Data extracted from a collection
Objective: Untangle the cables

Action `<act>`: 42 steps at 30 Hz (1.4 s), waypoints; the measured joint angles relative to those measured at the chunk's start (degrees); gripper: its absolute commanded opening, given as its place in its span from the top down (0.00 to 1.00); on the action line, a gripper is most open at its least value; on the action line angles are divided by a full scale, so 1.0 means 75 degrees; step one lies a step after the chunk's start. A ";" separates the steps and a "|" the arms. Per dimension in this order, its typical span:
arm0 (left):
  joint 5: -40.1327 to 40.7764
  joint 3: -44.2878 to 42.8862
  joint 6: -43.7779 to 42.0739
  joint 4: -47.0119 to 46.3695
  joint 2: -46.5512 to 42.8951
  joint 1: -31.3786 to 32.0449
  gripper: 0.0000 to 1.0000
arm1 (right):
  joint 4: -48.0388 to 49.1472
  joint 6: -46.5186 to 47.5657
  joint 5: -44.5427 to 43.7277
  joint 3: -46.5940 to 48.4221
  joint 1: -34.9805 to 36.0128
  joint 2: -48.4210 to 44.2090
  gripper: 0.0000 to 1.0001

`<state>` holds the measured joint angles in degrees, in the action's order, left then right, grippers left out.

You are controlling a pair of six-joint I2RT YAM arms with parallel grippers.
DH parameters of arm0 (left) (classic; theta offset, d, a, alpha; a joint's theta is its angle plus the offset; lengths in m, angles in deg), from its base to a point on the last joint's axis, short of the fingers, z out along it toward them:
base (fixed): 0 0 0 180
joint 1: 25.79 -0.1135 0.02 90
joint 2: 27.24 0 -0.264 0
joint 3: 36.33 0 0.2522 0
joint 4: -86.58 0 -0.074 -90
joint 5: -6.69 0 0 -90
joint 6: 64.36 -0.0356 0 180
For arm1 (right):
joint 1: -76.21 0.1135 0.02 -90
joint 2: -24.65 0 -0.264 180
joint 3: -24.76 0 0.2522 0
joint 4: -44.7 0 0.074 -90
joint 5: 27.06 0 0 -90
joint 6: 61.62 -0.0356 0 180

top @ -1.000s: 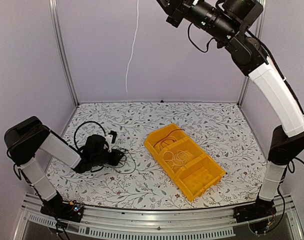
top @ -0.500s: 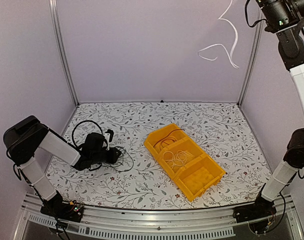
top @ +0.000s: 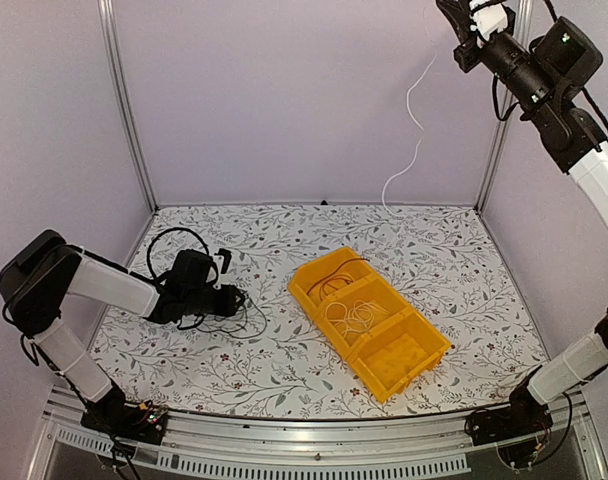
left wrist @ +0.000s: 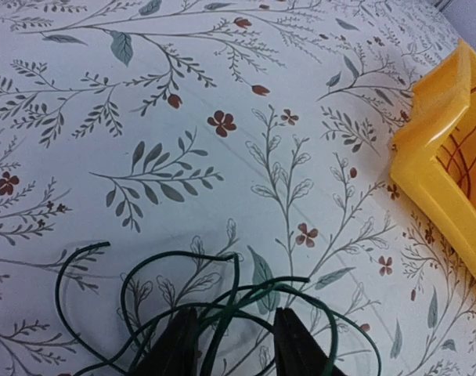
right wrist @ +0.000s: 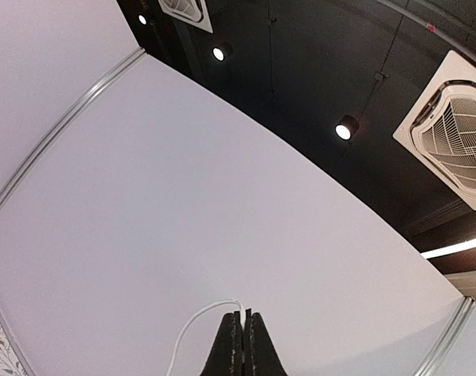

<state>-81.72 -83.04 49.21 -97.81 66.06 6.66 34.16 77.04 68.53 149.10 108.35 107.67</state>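
The right end effector (right wrist: 242, 329) is closed on the thin white cable (top: 414, 110). The cable hangs from high up in a loose wave, and its lower end is near the back of the surface (top: 464, 260). I think it should come down slowly, so the cable does not swing. The left end effector (left wrist: 234, 313) stands open over the dark cable (left wrist: 236, 270), which lies looped beside the yellow bin (top: 399, 355).

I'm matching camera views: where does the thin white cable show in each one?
Top external: thin white cable dangles at upper right.
Left wrist: not in it.
Right wrist: the cable curls at bottom centre, left of the shut right gripper.
Shared landmark: the lilac wall behind it.
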 measured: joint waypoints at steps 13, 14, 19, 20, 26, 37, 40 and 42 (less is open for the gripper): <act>-0.0294 -0.0469 0.0146 0.0554 -0.0134 -0.0003 0.67 | -0.0335 -0.0289 0.0204 -0.0702 -0.0143 -0.0306 1.00; -0.0294 -0.0469 0.0152 0.0568 -0.0134 -0.0003 0.67 | -0.0364 -0.0318 0.0248 -0.0711 -0.0143 -0.0303 1.00; -0.0289 -0.0472 0.0175 0.0659 -0.0134 -0.0003 0.67 | -0.0507 -0.0428 0.0399 -0.0720 -0.0143 -0.0291 1.00; -0.0289 -0.0472 0.0178 0.0688 -0.0134 -0.0003 0.67 | -0.0557 -0.0463 0.0423 -0.0720 -0.0143 -0.0291 1.00; -0.0294 -0.0475 0.0213 0.0743 -0.0119 -0.0003 0.67 | -0.0778 -0.0530 0.0530 -0.0813 -0.0143 -0.0315 1.00; -0.0335 -0.0880 0.0201 0.0877 0.0283 -0.0015 0.67 | -0.1067 -0.0527 0.0606 -0.1134 -0.0143 -0.0615 1.00; -0.0338 -0.0970 0.0201 0.0892 0.0379 -0.0015 0.67 | -0.1064 -0.0533 0.0688 -0.1137 -0.0143 -0.0659 1.00; -0.0350 -0.1017 0.0204 0.0898 0.0443 -0.0017 0.67 | -0.1067 -0.0539 0.0740 -0.1139 -0.0143 -0.0659 1.00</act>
<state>-84.34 -90.66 50.74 -91.08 69.38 6.52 26.16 73.00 74.08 140.56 107.28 102.73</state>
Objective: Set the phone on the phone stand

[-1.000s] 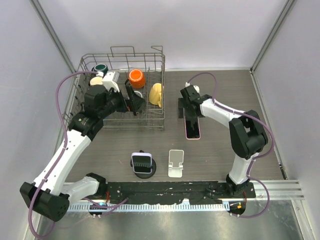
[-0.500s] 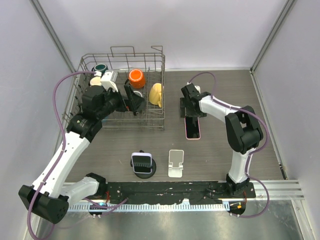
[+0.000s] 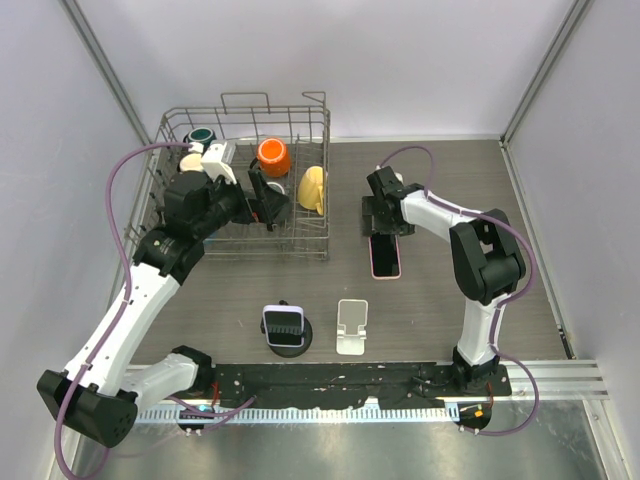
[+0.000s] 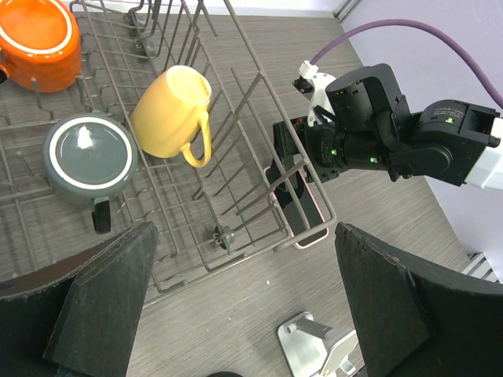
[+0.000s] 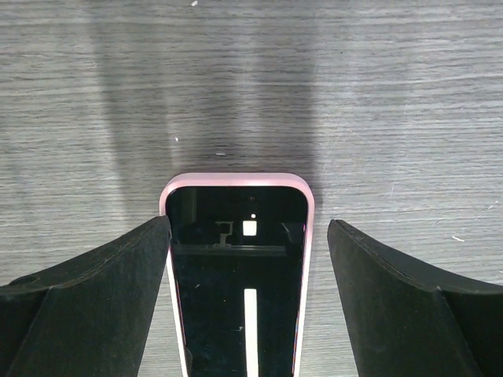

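Note:
The phone [image 3: 385, 258], black screen up in a pink case, lies flat on the table right of centre. My right gripper [image 3: 384, 224] hangs low over its far end. In the right wrist view the phone [image 5: 236, 275] lies between the open fingers of the right gripper [image 5: 249, 228]; the left finger sits at the case's edge and the right finger stands off it. The white phone stand [image 3: 351, 327] is near the front and carries nothing. My left gripper [image 3: 268, 205] is open over the dish rack, holding nothing. The left wrist view looks past the rack to the stand [image 4: 318, 345].
A wire dish rack [image 3: 327, 150] at the back left holds a yellow mug [image 4: 173, 110], an orange pot [image 4: 35, 35] and a grey cup [image 4: 90, 157]. A black stand with a purple phone [image 3: 285, 325] is left of the white stand.
The right arm's elbow has folded in and its gripper has shifted slightly toward the phone's far end. The left arm has hardly moved.

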You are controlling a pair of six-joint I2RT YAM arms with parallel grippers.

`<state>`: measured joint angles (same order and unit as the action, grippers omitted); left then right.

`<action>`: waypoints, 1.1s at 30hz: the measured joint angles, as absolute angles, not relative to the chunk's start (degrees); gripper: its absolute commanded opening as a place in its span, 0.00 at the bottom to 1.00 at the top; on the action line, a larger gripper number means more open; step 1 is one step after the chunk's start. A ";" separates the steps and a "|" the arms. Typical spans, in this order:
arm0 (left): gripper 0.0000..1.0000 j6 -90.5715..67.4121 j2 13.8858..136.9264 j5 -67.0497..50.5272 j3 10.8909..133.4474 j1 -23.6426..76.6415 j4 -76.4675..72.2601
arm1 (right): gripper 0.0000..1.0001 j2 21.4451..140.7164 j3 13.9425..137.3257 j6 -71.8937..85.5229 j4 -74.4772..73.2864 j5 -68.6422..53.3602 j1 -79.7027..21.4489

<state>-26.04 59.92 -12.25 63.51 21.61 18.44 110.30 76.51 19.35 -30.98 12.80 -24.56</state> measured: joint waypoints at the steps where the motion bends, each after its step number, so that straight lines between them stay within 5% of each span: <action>1: 1.00 -26.04 59.92 -12.25 63.53 21.63 18.44 | 0.87 110.30 76.51 19.25 -30.89 12.69 -24.53; 16: 1.00 -25.85 60.25 -12.71 63.51 21.61 18.41 | 0.87 110.30 73.60 18.55 -27.81 10.17 -24.64; 21: 1.00 -25.41 60.31 -12.56 63.51 21.61 18.41 | 0.59 111.20 74.72 18.28 -28.77 9.06 -24.51; 24: 1.00 -25.28 60.64 -12.62 63.51 21.61 18.41 | 0.17 111.83 75.88 18.37 -30.20 8.36 -24.16; 26: 1.00 -25.28 60.99 -12.69 63.51 21.61 18.41 | 0.05 111.87 75.90 18.55 -30.22 8.34 -24.16; 33: 1.00 -25.26 61.12 -13.02 63.51 21.61 18.44 | 0.01 106.28 69.56 20.08 -25.91 11.22 -24.34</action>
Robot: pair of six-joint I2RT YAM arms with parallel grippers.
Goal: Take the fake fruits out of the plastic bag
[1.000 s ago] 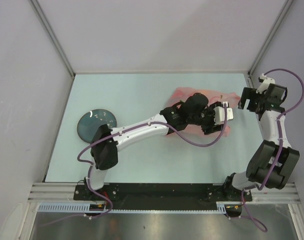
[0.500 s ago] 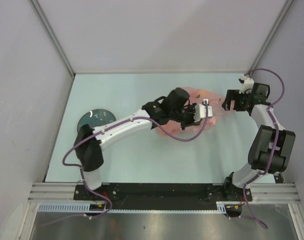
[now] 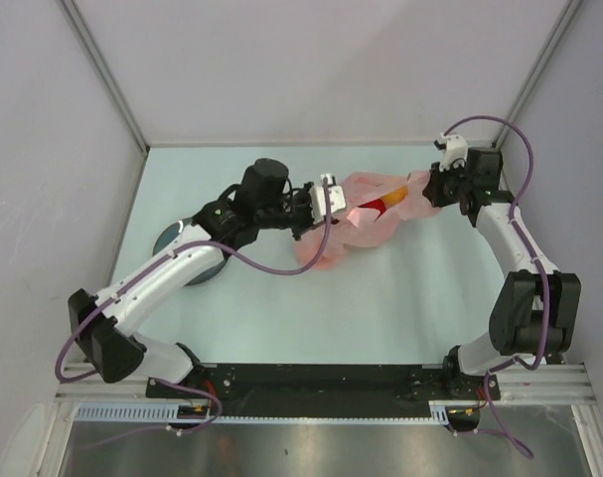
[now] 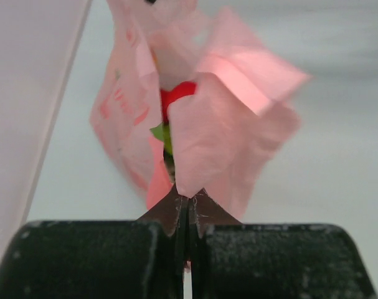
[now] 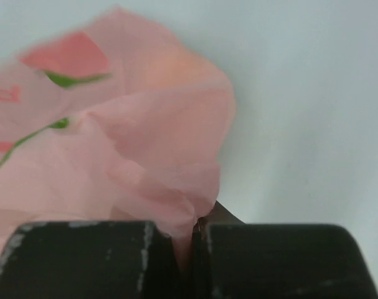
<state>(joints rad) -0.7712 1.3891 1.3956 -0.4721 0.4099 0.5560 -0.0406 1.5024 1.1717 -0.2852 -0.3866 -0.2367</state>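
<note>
Pink translucent crinkly plastic bag (image 3: pixel 356 227) held between both end effectors over pale green counter (image 3: pixel 311 308), right of dark round plate (image 3: pixel 172 238). Left end effector (image 4: pixel 187 208) pinched tight on bag's near edge, film caught between closed fingers. Right end effector (image 5: pixel 195 232) likewise clamped on opposite edge. Glossy red fake fruit (image 4: pixel 178 93) and green piece (image 4: pixel 159 132) sit inside bag, showing through opening. Plate partly hidden under left arm.

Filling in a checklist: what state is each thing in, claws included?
plastic bag: pinched at both ends, partly open
fake fruits: inside the bag, red and green showing
left claw: shut on the bag
right claw: shut on the bag
plate: lying flat, partly hidden
</note>
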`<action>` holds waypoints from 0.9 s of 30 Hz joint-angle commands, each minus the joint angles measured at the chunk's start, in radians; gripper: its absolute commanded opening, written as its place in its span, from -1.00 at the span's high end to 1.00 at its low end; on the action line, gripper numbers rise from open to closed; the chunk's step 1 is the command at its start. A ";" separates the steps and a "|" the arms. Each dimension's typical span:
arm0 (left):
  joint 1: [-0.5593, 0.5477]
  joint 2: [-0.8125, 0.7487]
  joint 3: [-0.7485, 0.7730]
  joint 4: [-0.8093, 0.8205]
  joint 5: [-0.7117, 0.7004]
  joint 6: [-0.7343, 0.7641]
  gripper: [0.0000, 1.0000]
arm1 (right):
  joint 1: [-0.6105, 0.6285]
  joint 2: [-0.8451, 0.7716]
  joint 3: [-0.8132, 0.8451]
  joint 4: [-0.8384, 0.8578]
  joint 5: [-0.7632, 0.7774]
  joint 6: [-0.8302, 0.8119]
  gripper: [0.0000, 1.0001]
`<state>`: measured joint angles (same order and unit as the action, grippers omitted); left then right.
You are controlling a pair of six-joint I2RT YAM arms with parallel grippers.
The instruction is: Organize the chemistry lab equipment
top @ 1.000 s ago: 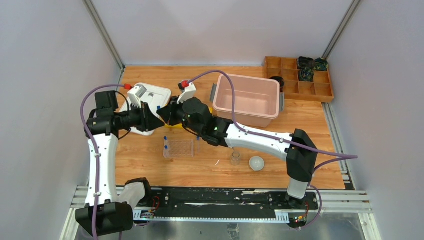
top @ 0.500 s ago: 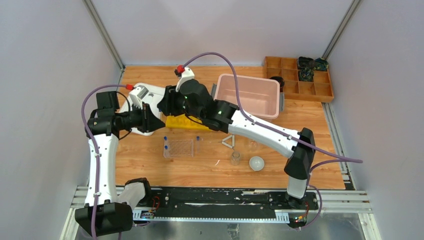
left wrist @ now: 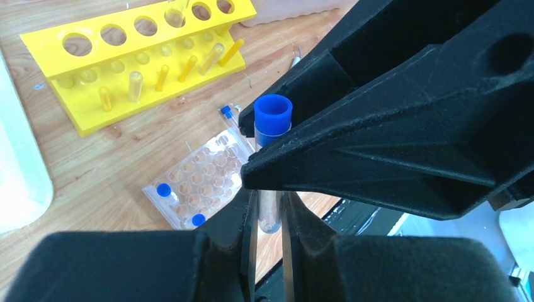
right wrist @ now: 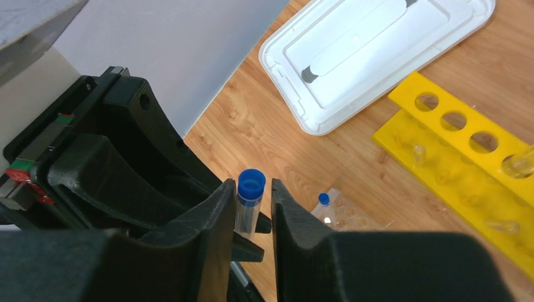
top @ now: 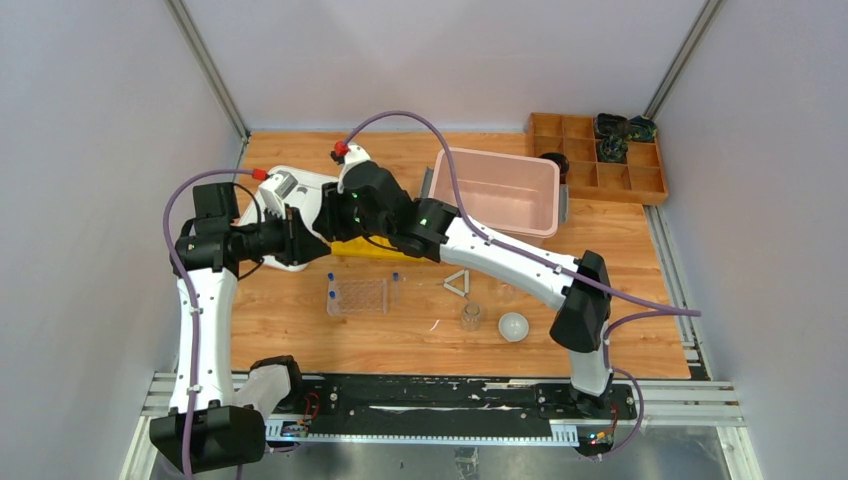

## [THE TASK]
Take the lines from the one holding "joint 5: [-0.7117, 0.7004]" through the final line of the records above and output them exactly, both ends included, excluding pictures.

## [RESULT FOR THIS EXERCISE]
  joint 5: [-0.7117, 0.7004]
  joint 6: [-0.7343, 0.7641]
  gripper: [0.0000, 1.0000]
arm1 (right):
  joint 1: [-0.6105, 0.6285]
  joint 2: [-0.8451, 0.7716]
  joint 3: [-0.8132, 0.8451]
  joint 4: [-0.8384, 0.8578]
  joint 5: [-0.7632, 0.7774]
  joint 6: [-0.8302, 0.8119]
  gripper: [0.0000, 1.0001]
`<state>`: measured joint angles (same order and unit as the action, grippers omitted); left then right.
You are controlling a pair of six-joint I2RT YAM arms with parallel grippers.
The instruction is: Organize the chemistry lab equipment
top @ 1.000 s ago: 
top @ 0.500 s ago: 
left wrist @ now: 
right wrist @ now: 
top @ now: 

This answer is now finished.